Mission Mauritanie

Action humanitaire en ADRAR MAURITANIE et divers sujets liés à des initiatives en Afrique ou dans le monde.

mardi, mai 30, 2006

"Palabres africaines"

Association humanitaire "Liberté par les chamelles"

C’est la nuit déjà.

SouvenirA l’intérieur de la résidence ou nous sommes hébergés, une bougie éclaire vaillamment la pièce centrale ou sont posées quelques nattes. C’est l’heure de la palabre, ou les grandes ombres projetées sur les murs semblent immobiles : en effet Tijani, assis en tailleur ne bouge pas. Il parle un bon français. Il travaillait dans les pècheries de Nouadhibou ; il est au chomage ; on ne sait comment il parvient à nourrir sa famille ; il a la fonction de garde champètre : c’est lui qui annonce les horaires de nos consultations.

Toute l’après midi, il a servi d’interprète pour Yvette et Nicole, nos « spécialistes en haute couture », auprès de la couturière du village, qui l’accompagne ce soir ; elle a une dernière requète à présenter : en dehors des coupons de tissus que la mission lui fournit, elle désire que Monsieur Chardon lui procure une machine à coudre. Notre responsable ne peut s’engager. Comme à regret, prenant le temps d’un au revoir, bientôt ils nous quittent.

Arrivent Baba et Lejna son épouse qui porte son bébé. Ils s’assoient en tailleur sur la natte et posent l’enfant à terre. Baba a un visage biblique, encadré de barbe noire fournie, il est jeune , peut ètre 25 ans, il porte une djellaba bleue et un chèche (haouli) blanc, qui allongent sa silhouette lorsqu’il marche. Lejna a un joli visage régulier, brun foncé, encadré d’un voile rose. Elle semble nerveuse et ne sourit pas. C’est elle qui dirige une crèche d’enfants que notre association soutient par la fourniture d’aliments pour la bouillie quotidienne, par l’achat de chèvres qui donnent le lait, et par l’apport de jeux éducatifs et de vètements.

« Que veux-tu, Lejna ? ». Posément, Baba se fait son interprète en français : la fin du mois est loin, et Lejna n’a plus de réserve. Monsieur Chardon explique qu’il a fourni des quantités correspondant à 40 enfants, mais que des visites inopinées ont révélé la présence de 15 enfants seulement. « Ou va la différence ? ».Lejna explique qu’elle fournit l’excédent à sa famille, à des voisins et que les enfants sont parfois absents sans prévenir.

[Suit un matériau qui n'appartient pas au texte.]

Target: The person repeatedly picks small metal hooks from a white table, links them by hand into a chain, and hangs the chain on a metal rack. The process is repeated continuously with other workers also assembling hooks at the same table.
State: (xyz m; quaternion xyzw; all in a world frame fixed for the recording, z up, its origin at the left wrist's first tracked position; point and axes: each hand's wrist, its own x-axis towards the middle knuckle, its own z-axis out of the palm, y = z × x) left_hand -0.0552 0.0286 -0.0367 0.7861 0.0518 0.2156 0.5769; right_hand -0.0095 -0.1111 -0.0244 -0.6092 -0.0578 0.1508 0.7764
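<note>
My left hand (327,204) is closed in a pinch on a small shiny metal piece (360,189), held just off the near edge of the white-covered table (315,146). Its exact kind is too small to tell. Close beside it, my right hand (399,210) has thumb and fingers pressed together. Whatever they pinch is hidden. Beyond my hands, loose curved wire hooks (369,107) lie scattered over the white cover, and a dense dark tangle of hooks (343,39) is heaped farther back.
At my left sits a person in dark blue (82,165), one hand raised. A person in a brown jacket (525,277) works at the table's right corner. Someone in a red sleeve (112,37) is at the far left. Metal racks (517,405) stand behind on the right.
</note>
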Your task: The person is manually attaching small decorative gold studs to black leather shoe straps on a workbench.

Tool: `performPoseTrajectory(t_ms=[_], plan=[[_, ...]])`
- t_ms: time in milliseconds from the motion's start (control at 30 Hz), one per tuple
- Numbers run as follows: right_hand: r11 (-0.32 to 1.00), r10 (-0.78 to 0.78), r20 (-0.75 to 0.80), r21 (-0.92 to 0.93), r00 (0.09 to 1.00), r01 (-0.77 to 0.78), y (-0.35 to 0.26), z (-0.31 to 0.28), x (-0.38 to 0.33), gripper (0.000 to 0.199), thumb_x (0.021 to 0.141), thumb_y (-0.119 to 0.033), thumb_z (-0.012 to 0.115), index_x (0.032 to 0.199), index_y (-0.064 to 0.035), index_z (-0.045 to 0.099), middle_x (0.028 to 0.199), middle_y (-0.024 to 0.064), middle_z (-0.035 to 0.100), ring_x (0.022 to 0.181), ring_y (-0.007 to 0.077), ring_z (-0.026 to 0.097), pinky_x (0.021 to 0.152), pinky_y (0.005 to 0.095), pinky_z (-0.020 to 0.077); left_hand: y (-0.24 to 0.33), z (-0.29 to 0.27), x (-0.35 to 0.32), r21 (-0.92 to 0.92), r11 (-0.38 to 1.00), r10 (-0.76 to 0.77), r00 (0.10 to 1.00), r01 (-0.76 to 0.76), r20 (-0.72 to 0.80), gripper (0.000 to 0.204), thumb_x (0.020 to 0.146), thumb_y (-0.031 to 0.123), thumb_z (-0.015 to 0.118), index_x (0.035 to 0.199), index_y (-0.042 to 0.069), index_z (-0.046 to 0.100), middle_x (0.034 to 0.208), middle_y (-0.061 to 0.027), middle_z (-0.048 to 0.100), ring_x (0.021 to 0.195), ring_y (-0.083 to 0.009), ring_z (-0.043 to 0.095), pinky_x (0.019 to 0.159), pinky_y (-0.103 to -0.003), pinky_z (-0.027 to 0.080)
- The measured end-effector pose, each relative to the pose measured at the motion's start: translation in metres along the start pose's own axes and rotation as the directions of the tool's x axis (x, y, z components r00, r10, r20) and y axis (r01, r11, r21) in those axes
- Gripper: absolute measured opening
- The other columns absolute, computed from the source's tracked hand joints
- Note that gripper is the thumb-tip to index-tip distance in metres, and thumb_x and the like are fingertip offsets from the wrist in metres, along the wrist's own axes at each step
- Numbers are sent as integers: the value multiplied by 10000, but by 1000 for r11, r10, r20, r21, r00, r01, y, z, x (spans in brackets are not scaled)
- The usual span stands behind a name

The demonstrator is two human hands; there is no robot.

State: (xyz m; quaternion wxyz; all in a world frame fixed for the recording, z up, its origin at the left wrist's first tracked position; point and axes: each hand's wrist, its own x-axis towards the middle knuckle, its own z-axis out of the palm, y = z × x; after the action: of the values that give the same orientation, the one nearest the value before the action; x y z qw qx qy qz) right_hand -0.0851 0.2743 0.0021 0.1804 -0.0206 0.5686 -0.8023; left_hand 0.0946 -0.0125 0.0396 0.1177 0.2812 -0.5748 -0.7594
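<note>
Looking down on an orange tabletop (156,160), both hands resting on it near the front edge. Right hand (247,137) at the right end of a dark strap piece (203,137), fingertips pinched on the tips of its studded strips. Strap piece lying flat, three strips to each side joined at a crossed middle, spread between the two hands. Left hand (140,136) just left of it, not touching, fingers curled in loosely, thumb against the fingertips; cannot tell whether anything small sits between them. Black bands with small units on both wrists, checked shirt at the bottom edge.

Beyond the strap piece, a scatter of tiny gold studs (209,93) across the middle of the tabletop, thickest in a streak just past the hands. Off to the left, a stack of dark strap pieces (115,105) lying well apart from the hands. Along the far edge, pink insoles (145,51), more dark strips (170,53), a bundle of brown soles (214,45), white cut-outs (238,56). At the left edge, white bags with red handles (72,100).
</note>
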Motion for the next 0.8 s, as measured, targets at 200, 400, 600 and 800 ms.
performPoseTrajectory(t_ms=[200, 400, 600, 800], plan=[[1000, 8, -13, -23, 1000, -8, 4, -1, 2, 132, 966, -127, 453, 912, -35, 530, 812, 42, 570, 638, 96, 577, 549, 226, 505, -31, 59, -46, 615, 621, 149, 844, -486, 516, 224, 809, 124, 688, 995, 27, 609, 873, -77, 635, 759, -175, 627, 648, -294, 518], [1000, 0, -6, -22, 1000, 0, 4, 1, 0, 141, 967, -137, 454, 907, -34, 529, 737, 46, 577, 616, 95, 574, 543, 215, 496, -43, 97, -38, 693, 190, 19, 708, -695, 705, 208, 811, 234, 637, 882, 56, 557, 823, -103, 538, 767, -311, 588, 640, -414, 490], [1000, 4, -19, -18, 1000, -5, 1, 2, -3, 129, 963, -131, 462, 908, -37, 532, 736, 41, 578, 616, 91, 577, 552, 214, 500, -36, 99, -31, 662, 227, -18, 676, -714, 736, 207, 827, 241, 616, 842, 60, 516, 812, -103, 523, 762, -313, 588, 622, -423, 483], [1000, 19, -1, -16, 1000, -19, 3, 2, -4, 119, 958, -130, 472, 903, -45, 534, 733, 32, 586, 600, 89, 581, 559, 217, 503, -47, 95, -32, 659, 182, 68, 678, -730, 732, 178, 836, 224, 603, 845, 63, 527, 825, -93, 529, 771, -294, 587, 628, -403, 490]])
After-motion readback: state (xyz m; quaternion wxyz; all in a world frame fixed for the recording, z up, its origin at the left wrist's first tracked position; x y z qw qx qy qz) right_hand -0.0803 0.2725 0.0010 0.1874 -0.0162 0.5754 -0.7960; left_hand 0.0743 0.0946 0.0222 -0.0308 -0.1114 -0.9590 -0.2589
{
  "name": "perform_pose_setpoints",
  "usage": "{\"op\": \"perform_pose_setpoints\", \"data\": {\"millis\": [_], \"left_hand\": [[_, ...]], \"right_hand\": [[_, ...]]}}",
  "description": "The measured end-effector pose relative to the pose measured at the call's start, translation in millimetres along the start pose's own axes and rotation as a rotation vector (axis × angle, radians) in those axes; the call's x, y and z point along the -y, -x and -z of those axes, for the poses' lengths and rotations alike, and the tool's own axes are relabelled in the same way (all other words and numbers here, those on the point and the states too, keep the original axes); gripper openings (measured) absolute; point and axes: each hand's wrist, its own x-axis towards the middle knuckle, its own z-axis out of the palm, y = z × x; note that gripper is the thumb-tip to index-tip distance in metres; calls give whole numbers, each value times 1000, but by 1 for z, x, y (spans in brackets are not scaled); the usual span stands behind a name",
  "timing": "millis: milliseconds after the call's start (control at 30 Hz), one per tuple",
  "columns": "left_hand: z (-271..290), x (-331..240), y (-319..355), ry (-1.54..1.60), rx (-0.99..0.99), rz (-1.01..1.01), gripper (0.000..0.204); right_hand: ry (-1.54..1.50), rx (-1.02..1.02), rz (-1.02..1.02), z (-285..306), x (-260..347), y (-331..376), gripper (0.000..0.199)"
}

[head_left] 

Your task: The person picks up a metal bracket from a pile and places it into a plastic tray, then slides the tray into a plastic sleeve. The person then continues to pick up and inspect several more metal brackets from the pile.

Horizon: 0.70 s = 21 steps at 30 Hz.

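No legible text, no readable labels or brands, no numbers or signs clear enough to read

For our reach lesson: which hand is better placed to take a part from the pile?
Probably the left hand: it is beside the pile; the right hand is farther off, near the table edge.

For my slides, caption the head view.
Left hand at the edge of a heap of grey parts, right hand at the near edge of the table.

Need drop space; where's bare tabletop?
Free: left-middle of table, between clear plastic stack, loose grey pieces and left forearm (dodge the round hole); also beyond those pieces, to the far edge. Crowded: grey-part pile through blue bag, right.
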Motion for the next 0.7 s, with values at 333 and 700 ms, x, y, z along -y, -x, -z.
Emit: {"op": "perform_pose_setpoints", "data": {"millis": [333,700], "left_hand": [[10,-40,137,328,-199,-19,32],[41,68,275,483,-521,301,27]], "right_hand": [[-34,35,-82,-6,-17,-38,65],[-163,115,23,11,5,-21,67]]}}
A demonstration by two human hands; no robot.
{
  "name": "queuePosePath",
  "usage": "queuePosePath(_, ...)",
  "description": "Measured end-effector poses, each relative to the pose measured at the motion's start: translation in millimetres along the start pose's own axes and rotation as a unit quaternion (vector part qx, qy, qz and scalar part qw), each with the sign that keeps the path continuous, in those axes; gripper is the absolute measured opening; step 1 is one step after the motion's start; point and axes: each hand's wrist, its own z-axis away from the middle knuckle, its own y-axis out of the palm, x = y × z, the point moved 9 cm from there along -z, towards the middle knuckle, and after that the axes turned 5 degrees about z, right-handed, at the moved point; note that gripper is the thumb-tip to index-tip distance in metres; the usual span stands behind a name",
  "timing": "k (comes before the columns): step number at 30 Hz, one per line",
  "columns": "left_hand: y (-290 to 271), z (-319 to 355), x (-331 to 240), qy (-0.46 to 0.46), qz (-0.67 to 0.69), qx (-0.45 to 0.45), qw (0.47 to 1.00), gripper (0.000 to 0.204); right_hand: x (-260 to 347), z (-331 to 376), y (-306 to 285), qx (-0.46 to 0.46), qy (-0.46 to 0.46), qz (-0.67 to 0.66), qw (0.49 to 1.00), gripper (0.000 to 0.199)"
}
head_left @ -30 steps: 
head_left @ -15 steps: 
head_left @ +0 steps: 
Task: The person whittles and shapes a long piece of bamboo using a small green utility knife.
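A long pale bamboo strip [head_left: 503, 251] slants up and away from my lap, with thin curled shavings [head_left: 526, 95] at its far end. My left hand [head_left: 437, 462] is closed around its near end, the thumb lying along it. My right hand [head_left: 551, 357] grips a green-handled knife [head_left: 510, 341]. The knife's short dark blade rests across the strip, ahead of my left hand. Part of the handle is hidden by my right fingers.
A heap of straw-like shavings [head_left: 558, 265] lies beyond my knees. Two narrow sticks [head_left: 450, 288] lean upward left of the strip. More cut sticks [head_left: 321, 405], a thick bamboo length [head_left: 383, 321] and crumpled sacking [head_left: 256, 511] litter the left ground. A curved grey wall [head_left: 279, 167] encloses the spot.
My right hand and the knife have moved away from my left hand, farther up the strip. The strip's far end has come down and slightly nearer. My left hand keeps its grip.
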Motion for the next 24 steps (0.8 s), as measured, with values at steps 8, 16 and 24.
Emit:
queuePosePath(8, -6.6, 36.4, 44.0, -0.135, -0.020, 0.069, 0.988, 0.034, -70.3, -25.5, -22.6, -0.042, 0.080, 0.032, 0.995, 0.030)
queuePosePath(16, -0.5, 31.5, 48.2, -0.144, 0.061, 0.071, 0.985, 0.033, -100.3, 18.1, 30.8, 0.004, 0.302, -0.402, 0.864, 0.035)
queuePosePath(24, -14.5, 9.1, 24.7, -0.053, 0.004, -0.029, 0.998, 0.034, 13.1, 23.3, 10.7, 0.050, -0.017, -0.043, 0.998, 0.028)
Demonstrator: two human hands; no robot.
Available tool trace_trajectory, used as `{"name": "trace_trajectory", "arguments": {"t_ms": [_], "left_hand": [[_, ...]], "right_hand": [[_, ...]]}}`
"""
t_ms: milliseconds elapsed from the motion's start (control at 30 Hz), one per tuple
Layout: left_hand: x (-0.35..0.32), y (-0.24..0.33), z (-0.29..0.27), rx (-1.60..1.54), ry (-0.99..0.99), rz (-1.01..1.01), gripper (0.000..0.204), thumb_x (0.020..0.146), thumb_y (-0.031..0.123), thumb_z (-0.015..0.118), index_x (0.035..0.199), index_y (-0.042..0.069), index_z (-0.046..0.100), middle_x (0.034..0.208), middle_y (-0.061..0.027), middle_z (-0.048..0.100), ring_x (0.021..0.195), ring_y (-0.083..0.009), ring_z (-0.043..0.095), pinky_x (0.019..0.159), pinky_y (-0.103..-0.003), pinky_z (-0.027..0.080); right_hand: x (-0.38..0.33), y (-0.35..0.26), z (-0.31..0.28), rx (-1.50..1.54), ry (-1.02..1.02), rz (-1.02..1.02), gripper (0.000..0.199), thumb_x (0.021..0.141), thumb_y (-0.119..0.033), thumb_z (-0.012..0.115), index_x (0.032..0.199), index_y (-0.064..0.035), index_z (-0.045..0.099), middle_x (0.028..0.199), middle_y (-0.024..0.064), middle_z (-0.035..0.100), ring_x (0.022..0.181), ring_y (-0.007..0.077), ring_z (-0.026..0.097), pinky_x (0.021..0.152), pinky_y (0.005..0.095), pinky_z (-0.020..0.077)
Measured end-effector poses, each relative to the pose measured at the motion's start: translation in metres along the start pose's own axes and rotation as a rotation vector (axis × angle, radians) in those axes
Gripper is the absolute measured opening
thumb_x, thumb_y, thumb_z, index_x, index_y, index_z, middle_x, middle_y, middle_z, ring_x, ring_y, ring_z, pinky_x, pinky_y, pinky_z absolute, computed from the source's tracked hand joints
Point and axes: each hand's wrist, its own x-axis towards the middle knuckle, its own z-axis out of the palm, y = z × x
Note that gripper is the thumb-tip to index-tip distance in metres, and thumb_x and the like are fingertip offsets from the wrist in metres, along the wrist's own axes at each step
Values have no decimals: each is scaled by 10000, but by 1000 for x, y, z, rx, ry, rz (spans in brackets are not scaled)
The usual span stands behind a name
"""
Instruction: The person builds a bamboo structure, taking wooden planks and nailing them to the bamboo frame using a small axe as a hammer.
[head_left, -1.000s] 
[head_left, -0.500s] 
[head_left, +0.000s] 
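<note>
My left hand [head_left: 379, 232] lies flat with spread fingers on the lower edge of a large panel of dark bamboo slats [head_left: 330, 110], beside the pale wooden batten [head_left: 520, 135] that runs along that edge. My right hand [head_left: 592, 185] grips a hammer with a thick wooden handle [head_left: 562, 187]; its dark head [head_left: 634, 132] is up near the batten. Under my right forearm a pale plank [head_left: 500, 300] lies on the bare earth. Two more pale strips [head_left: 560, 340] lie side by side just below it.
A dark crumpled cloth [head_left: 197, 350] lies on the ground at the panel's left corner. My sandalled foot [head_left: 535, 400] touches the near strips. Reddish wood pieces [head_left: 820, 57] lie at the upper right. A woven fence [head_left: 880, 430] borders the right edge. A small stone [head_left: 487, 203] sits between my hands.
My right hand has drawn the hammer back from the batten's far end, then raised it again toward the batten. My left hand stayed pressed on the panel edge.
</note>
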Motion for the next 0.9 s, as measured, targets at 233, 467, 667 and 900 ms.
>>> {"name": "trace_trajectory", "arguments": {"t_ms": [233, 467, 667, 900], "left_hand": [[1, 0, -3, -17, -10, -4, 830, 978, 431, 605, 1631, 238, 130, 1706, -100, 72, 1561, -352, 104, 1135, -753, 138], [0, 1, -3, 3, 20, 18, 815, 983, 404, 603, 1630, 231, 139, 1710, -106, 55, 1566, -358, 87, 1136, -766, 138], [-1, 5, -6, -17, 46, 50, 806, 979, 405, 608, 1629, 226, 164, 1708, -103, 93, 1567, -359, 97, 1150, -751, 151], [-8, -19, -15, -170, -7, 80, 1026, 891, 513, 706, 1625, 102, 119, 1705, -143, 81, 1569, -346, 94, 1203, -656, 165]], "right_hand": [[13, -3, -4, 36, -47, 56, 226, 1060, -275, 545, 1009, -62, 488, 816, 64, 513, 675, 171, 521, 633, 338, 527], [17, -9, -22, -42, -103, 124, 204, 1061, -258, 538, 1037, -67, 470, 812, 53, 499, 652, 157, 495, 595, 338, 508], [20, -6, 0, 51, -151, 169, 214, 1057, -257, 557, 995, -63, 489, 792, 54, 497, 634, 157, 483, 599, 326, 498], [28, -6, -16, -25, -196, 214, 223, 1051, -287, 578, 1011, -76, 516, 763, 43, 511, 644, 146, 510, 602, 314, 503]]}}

Est-ce controlable ? Monsieur Chardon lui reproche de ne pas intéresser suffisamment les enfants, de les laisser dans leur coin sans les distraire pendant que les mères prennent le thé en papotant et que cela explique la faible fréquentation. Pour ne vexer personne, il prend pour prétexte du faible nombre de participants pour stopper cette action au moins provisoirement. Lejna recevra des conseils de femmes ayant une expérience de cette activité, et d’ici quelque temps on avisera si l’on peut reprendre notre aide.

Indifférent, le bébé joue avec un crayon et rampe sur la natte de l’un à l’autre : de son visage, on ne distingue que ses immenses yeux noirs qui fixent son entourage et dans lesquels dansent les reflets de la bougie.
Monsieur Chardon les raccompagne dans la nuit sans lune : « Ma femme n’est pas faite pour cela » convient Baba.